- [TO DO] Leaving out every picture, retype the lines below from the top through the one that contains "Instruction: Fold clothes".

(Beginning of STORED DATA)

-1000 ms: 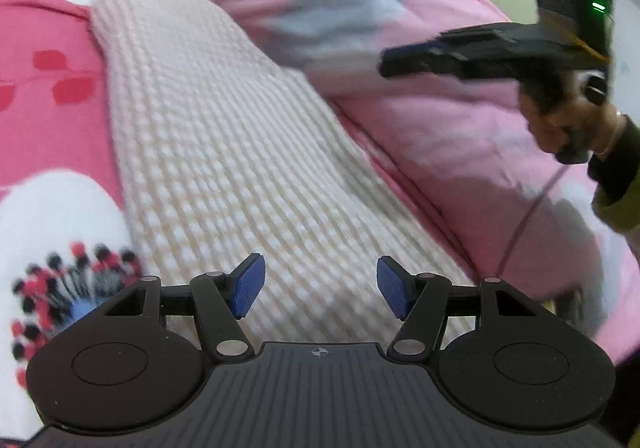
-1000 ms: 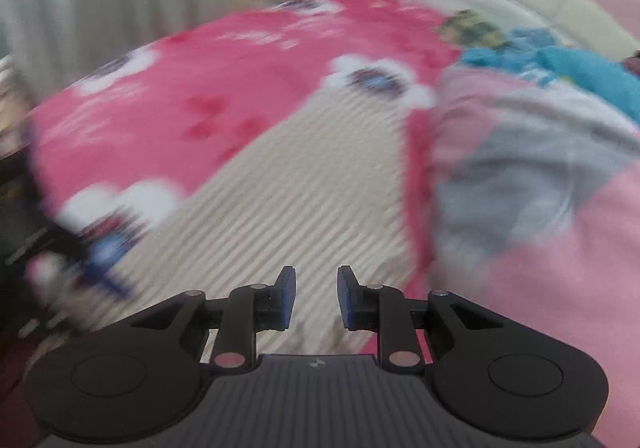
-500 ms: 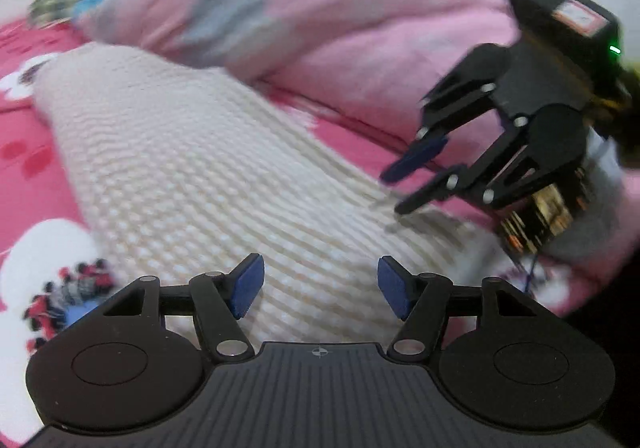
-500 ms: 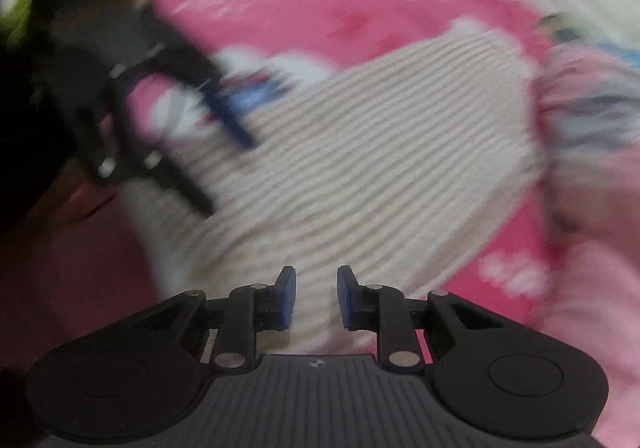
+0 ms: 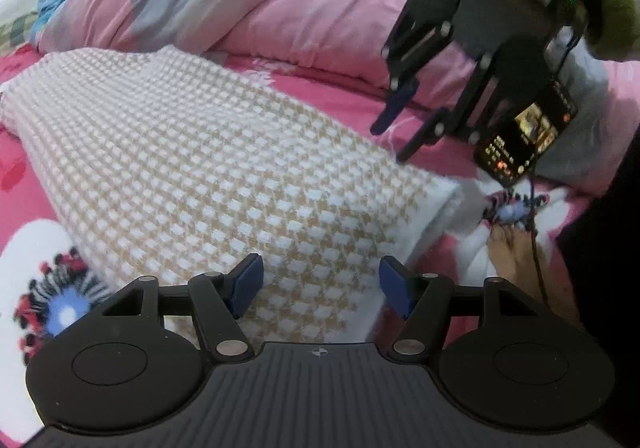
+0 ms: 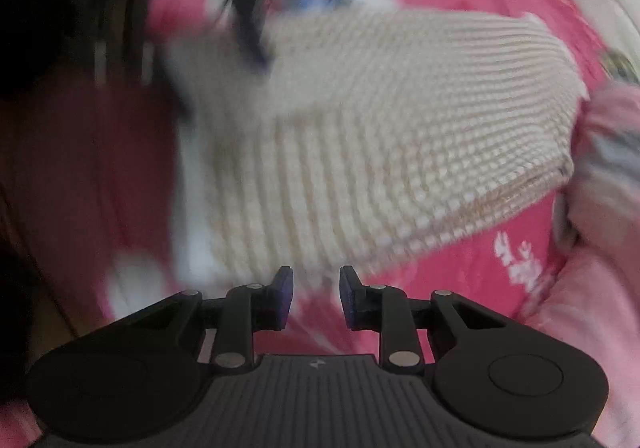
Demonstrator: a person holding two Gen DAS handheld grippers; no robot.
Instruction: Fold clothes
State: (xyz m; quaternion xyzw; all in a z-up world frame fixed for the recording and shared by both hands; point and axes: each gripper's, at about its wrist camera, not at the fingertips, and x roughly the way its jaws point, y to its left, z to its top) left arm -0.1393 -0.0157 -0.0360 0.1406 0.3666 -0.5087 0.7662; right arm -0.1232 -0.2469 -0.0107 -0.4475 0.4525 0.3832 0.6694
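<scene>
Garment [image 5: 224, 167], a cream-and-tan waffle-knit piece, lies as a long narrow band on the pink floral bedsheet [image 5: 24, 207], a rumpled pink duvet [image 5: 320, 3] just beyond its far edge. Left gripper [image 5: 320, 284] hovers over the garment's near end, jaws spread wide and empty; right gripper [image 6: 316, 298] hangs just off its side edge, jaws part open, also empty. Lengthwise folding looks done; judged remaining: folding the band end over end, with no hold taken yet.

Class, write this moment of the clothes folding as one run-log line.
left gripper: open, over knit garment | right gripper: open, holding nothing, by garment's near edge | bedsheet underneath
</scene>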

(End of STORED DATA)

- [WRITTEN RESPONSE]
-1000 ms: 
-1000 ms: 
-500 ms: 
-500 ms: 
+0 ms: 
+0 ms: 
Demonstrator: a person holding two Gen DAS handheld grippers; no robot.
Instruction: Fold clothes

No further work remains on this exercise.